Assim que desembarquei do ônibus, escuto chamarem pelo
meu nome. O amigo, logo atrás, foi incisivo: “Teu apelido ‘mais antigo’ não te
compromete com os politicamente corretos. Serve tanto para masculino como para
feminino: Lule”. E soltou uma gargalhada. Aliás, libertamos as gargalhadas
minutos antes de assumirmos a labuta. Como nos conhecemos há quase dois anos,
me vi na incumbência de explicar ao amigo a razão da alcunha, como diriam os
antigos.
Pus a explicar, no breve caminho entre a parada de ônibus
(ou ponto, como dizem por terras paranaenses) e o prédio do Ministério da
Saúde: “Quando eu era estudante universitário, em Ponta Grossa, minha primeira
morada foi em uma pensão – que mais se parecia com uma república – assumida pelos
cerca de 26 moradores (capacidade máxima) como Casa Grande e Senzala, devido ao
enorme casarão antigo e seus ‘puxadinhos’ nos fundos. No início do segundo
semestre em que já morava no local, apareceu um sujeito vindo do litoral de São
Paulo, homossexual e negro. Imagina o preconceito a aversão ao cara, isso no
final da década de 1980. Fui um dos poucos que acolheu o rapaz como amigo.
Sujeito raro, de bom gosto musical, de educação acima da média e ciente – infelizmente
– das chacotas e preconceitos. E, verdade, brincava da própria condição (“Não cheguem
perto porque sou gay, eu me apaixono”, e punha-se a rir dele mesmo).
Com o passar do tempo, criou coragem e intimidade para me
chamar por Luli, forma carinhosa de abreviar meu nome. O apelido ‘pegou’ no
meio universitário e, durante a campanha eleitoral para presidente, os colegas
do curso de Jornalismo e do movimento estudantil não perdiam a oportunidade
para trocar o refrão do ‘Lula lá’ pelo ‘Luli li, brilha a sua estrela’. Admito
que o sangue fervia, subia à cabeça, mas consegui manter o controle e prometi,
a mim mesmo, que encontraria o antídoto às chacotas (naquela época sequer se
sabia da existência do tal bullying ). Após algumas tentativas, uni as
primeiras sílabas do meu nome e sobrenome (Lu, de Luciano; Le, de Leite). Agora,
podem me chamar por Lule, anunciava aos quatro cantos.

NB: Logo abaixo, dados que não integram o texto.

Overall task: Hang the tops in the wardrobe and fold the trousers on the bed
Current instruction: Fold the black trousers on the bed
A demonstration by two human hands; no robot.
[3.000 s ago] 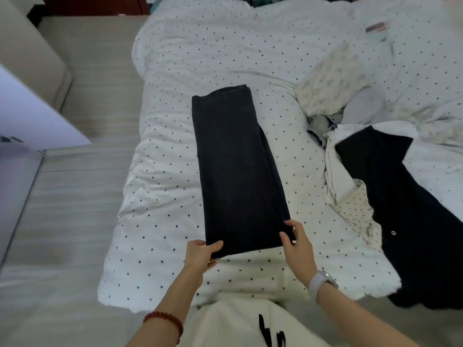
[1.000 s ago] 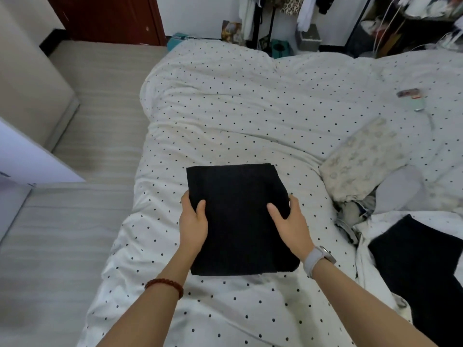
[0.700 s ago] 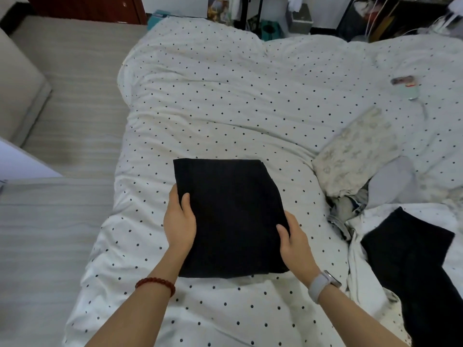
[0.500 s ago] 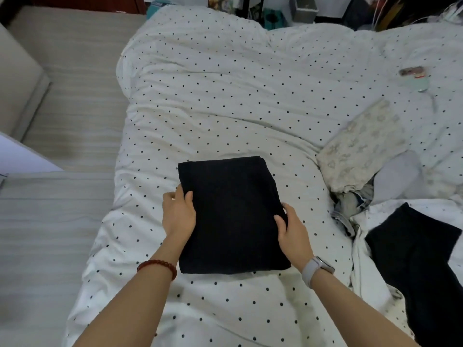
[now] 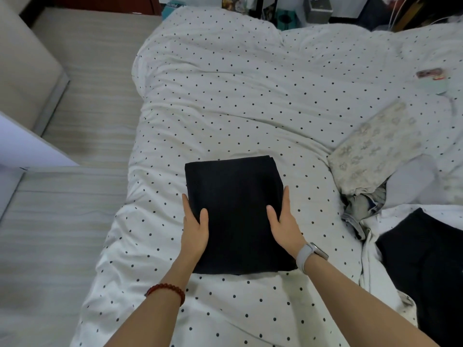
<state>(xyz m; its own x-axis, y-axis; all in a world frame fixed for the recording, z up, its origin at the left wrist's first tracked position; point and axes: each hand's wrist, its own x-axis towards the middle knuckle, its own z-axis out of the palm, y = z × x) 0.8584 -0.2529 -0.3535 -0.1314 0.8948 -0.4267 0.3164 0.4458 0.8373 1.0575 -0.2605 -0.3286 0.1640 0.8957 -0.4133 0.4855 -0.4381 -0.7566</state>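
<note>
1. the left hand [image 5: 195, 229] lies along the left edge of the folded black trousers [image 5: 235, 211], thumb on top of the cloth and fingers straight down the side, not clenched; it looks placed to square that edge.
2. the right hand [image 5: 284, 227] mirrors it on the right edge, thumb on top, fingers flat and extended, pressing rather than pinching. bracketing the bundle from both sides likely keeps the layers from sliding apart.
3. the trousers sit as a compact rectangle on the dotted duvet [image 5: 225, 96] near the bed's foot, so this fold seems nearly finished.
4. to the right lies a black garment [image 5: 426, 259], well apart, waiting its turn.
5. further off, a pale patterned garment [image 5: 375, 146] rests crumpled near a small device [image 5: 429, 73].
</note>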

O apelido ‘pegou’, a ponto de poucos me conhecerem por
Luciano, nos corredores da universidade ou no movimento estudantil (sim, também
nas salas de aula, quando eu as visitava)”.

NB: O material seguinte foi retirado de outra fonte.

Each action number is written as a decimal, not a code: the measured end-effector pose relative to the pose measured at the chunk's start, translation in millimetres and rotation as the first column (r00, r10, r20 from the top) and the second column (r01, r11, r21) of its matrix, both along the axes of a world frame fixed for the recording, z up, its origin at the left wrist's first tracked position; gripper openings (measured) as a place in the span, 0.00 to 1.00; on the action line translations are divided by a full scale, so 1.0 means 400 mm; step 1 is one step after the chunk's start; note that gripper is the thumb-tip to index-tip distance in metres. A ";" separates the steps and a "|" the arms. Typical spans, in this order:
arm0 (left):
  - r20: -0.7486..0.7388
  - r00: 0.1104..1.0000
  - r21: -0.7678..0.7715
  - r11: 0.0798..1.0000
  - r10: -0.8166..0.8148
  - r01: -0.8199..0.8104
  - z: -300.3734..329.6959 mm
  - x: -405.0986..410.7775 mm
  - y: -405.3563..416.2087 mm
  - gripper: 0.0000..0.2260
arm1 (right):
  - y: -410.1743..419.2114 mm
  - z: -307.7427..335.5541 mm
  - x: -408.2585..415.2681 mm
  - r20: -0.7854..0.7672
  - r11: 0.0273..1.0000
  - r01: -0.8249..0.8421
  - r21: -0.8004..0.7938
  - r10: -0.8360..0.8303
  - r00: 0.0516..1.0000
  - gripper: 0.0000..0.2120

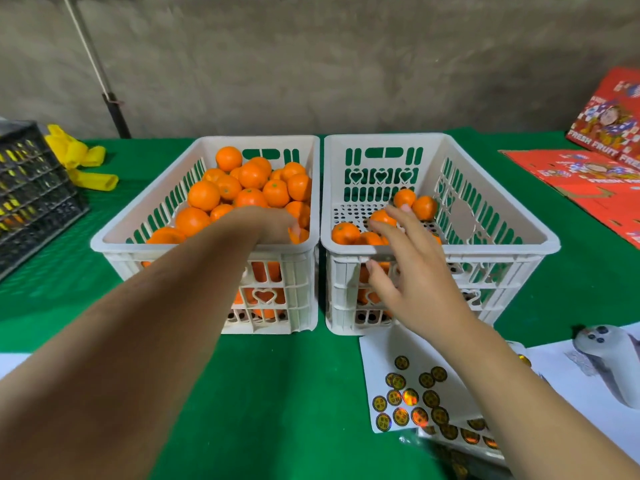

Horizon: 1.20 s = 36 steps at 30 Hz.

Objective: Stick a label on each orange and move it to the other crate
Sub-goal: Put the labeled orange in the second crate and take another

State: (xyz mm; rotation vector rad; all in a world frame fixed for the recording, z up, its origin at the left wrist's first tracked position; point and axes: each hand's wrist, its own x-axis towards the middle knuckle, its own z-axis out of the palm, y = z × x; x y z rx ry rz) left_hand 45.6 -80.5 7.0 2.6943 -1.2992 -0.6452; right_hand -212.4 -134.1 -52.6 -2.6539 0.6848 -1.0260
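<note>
Round gold labels on a white sheet lie nearest. Right hand, fingers spread and empty, hovers over the sparsely filled right crate. Left hand curls around an orange in the full left crate.

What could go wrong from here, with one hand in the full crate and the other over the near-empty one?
1. The left hand reaches into the heaped left crate; pulling one orange from the near corner could send neighbours rolling.
2. The right hand hovers open above the right crate, away from the label sheet, so an orange could get moved unlabelled.
3. The right forearm crosses over the sheet and could drag it.
</note>
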 end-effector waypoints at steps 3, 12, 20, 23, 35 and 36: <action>0.070 0.997 -0.507 0.861 -0.009 0.044 0.022 -0.017 0.033 0.22 | 0.015 -0.053 -0.053 0.190 0.997 0.050 0.060 -0.060 0.980 0.19; 0.053 0.979 -0.968 0.230 -0.199 0.099 -0.252 -0.306 0.250 0.29 | 0.038 -0.243 -0.185 -0.325 0.988 0.120 0.094 -0.084 0.942 0.13; -0.637 0.692 -0.683 0.665 -0.340 -0.302 -0.508 -0.463 0.230 0.28 | 0.026 -0.265 -0.184 -0.758 0.986 0.135 0.098 -0.013 0.652 0.16; -0.726 0.610 -0.607 0.713 -0.318 -0.351 -0.544 -0.468 0.221 0.25 | 0.024 -0.272 -0.175 -0.768 0.984 0.152 0.094 -0.026 0.640 0.18; -0.728 0.627 -0.581 0.735 -0.277 -0.350 -0.557 -0.455 0.211 0.25 | 0.020 -0.273 -0.154 -0.803 0.970 0.203 0.136 -0.012 0.596 0.22; -0.725 0.630 -0.583 0.733 -0.277 -0.349 -0.557 -0.455 0.210 0.25 | 0.019 -0.272 -0.155 -0.806 0.970 0.204 0.134 -0.013 0.592 0.22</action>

O amigo riu e disse: “É, o Lule não fica mal para ninguém
e pode ser usado em qualquer gênero”. Sim, como cantava Pepeu Gomes, “no
masculino e no feminino”. Muitos contemporâneos, ao me reencontrarem, já me
perguntaram com reservas se “ainda aceito ser chamado por Lule”. Lule, sempre!
Nem qualquer titulação, nem qualquer elevação profissional e sequer o tempo
serão capazes de obstruir o Lule.
Em tempo: contei ao amigo sobre as provocações vindouras, à época, de um amigo do movimento estudantil que, para me cutucar, escrevia na lousa "Lully", em lilás, para organizar a ordem de fala de cada companheiro. "Não vou falar, passo a vez, não sou 'Lully', sou Lule". Era bronca temporária, eu era e sou Lule de qualquer jeito.